Mr. Nixon: This is where I am elected to speak. You are the one who is shirking your responsibility.

Hon. Mr. Wells: My friend is elected to speak in this House and to make a little sense.

Mr. Reid: Are you taking lessons from John Smith or Taylor?

Hon. Mr. Wells: I am not taking lessons from anybody, but I tell my hon. friend that I have a real, deep and abiding concern about public service bargaining in this province; and I always get back to the position that the Liberal Party of this province cares nothing about it.

Mr. Shore: What did you do before you read the article in the paper?

Hon. Mr. Wells: In fact, when I listened to the hon. member for Kitchener-Wilmot (Mr. Sweeney) I thought he was just about going to come to the position that he thought the right to strike should be taken away from teachers.

Mr. Lewis: He did come to that position; he just didn’t say it.

Hon. Mr. Wells: That’s right. I think he just missed that; he just didn’t say it.

An hon. member: He did not say that.

Hon. Mr. Wells: He just about came to it --

Mr. Speaker: Would the hon. minister return to the second reading of the bill, please.

Mr. Sweeney: Mr. Speaker --

Mr. Speaker: Does the hon. member have a point of personal privilege?

Mr. Sweeney: Yes, Mr. Speaker.

Mr. Lewis: You did come close.

Hon. Mr. Wells: Very close.

Mr. Sweeney: May I refer to a single paragraph addressed to the Ontario secondary school teachers? The Liberal caucus is also fully in support of the basic principles of Bill 100. We do not favour its abolition. We do hope that serious alternatives to strike action will be worked out, but in the meantime we respect Bill 100 as it is written.

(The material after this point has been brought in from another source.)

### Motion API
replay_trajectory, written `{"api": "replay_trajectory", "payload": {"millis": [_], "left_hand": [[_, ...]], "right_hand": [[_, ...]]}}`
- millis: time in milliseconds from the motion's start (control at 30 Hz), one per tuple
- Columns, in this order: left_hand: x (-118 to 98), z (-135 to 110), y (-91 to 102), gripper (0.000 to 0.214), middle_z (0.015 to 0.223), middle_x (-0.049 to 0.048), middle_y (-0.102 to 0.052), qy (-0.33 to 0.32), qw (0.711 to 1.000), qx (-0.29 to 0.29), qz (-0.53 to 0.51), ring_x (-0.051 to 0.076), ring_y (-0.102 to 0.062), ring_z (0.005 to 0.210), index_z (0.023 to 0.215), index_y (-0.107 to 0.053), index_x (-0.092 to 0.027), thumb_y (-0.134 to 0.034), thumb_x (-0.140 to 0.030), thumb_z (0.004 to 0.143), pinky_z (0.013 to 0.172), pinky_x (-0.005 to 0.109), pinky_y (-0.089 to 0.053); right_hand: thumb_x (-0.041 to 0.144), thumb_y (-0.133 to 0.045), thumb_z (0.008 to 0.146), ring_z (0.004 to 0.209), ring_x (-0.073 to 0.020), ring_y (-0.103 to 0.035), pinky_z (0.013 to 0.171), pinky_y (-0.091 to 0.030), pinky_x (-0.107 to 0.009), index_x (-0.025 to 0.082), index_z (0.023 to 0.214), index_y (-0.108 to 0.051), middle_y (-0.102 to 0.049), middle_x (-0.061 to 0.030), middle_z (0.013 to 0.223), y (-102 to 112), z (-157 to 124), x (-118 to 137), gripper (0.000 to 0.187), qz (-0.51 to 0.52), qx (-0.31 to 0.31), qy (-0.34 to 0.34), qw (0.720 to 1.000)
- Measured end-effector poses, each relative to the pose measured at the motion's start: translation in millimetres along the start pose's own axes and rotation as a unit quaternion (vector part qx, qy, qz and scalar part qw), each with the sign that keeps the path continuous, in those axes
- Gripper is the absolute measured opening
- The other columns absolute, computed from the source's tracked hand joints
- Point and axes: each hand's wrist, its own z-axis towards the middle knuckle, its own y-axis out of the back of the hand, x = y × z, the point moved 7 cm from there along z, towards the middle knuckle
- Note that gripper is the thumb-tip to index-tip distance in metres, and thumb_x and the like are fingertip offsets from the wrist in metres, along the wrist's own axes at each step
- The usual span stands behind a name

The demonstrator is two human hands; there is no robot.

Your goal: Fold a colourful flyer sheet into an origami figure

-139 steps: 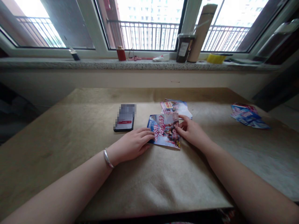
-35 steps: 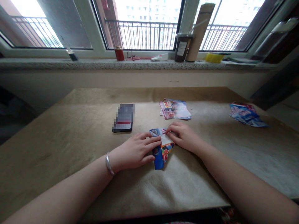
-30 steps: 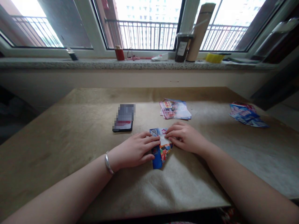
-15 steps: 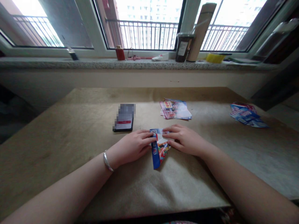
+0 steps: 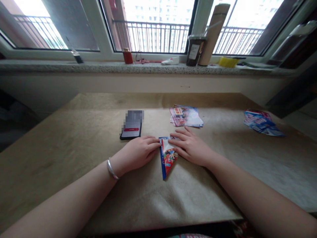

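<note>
A folded flyer (image 5: 170, 158), printed in red, blue and white, lies on the table between my hands. It tapers to a point toward me, with a blue strip along its left side. My right hand (image 5: 192, 148) rests on its upper right part, fingers spread and flat. My left hand (image 5: 138, 152), a silver bracelet at its wrist, lies at the upper left edge, its outstretched fingertips touching the paper. The right fingers cover part of the flyer's top.
Beyond my left hand lies a phone (image 5: 131, 127). Flyers are piled behind my right hand (image 5: 189, 116), and a stack of blue folded papers (image 5: 263, 124) sits far right. The granite windowsill (image 5: 104, 67) holds a tall cylinder (image 5: 213, 34), a dark container (image 5: 194, 51) and a red jar (image 5: 127, 57).
The flyer's left part has been folded in, so its blue strip is narrower and more of the red picture shows. My right fingers have spread and shifted slightly left.
</note>
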Motion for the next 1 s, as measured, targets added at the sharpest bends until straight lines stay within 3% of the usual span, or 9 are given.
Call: {"api": "replay_trajectory", "payload": {"millis": [200, 533, 1000], "left_hand": [[1, 1, 0.9, 0.030, 0.116, 0.0095, -0.063, 0.014, 1.000, 0.004, -0.001, 0.021, -0.059, 0.107, 0.120, -0.056, -0.015, -0.046, -0.022, 0.092, 0.094, 0.036, -0.049], [1, 0, -0.4, 0.029, 0.120, 0.0087, -0.061, 0.016, 1.000, 0.006, -0.007, 0.021, -0.058, 0.109, 0.119, -0.058, -0.017, -0.045, -0.023, 0.093, 0.096, 0.036, -0.048], [4, -1, -2.5, 0.026, 0.114, 0.0094, -0.061, 0.029, 0.999, -0.020, -0.013, 0.020, -0.059, 0.101, 0.112, -0.062, -0.017, -0.045, -0.022, 0.093, 0.090, 0.035, -0.051]], "right_hand": [[0.036, -0.041, 0.095, 0.127, -0.0270, -0.044, 0.109, -0.029, -0.051, 0.024, 0.126, -0.059, -0.053, -0.0084, 0.136, -3, 2, -2, 0.038, 0.013, 0.005, -0.012, 1.000], [0.040, -0.040, 0.095, 0.133, -0.0287, -0.035, 0.111, -0.025, -0.051, 0.027, 0.132, -0.053, -0.045, -0.0099, 0.142, -10, 5, -4, 0.042, 0.004, 0.037, -0.030, 0.999], [0.043, -0.036, 0.096, 0.129, -0.0271, -0.040, 0.109, -0.028, -0.047, 0.027, 0.133, -0.052, -0.046, -0.0103, 0.141, -15, 8, -5, 0.044, 0.011, 0.042, -0.039, 0.998]]}}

Mr. Speaker: The hon. minister will continue.

Mr. Bain: Did that clarify something?

Hon. Mr. Wells: Well I must say that is a rather ambivalent statement.

Interjections.

Mr. Nixon: That from a minister who is planning compulsory arbitration?

Mr. Speaker: Order, please. The hon. minister will continue.

Interjections.

Hon. Mr. Wells: You let me know when you have found the alternative methods.

Interjections.

Mr. Speaker: Order, please.

Hon. Mr. Wells: It is interesting, Mr. Speaker. I indicated the number of disputes in this province. There are about 20 strikes at present going on in the State of New York where the teachers’ right to strike is prohibited. Teachers are being put in jail, the governor of New York is commuting sentences and so forth.

Mr. MacDonald: You persuaded your own backbenchers; that’s what you are saying!

Mr. Speaker: Perhaps we could return to second reading of this bill.

Hon. Mr. Wells: All right.

Interjections.

Hon. Mr. Wells: I think that the ERC will eventually go down as one of the innovations in public service bargaining; and indeed will be copied in this province in some form in other areas.

Interjections.

Hon. Mr. Wells: Just so my friends opposite will not be completely neglected, I must say the only thing that offended me most in most of the arguments they made were the comments -- and I must say their leader didn’t make these comments but some of them made the comments -- that they were the only ones for the rights of the working man and for the working class people and so forth. It is my perception that this party I belong to has always been concerned about the rights of the working person, the working man in this province.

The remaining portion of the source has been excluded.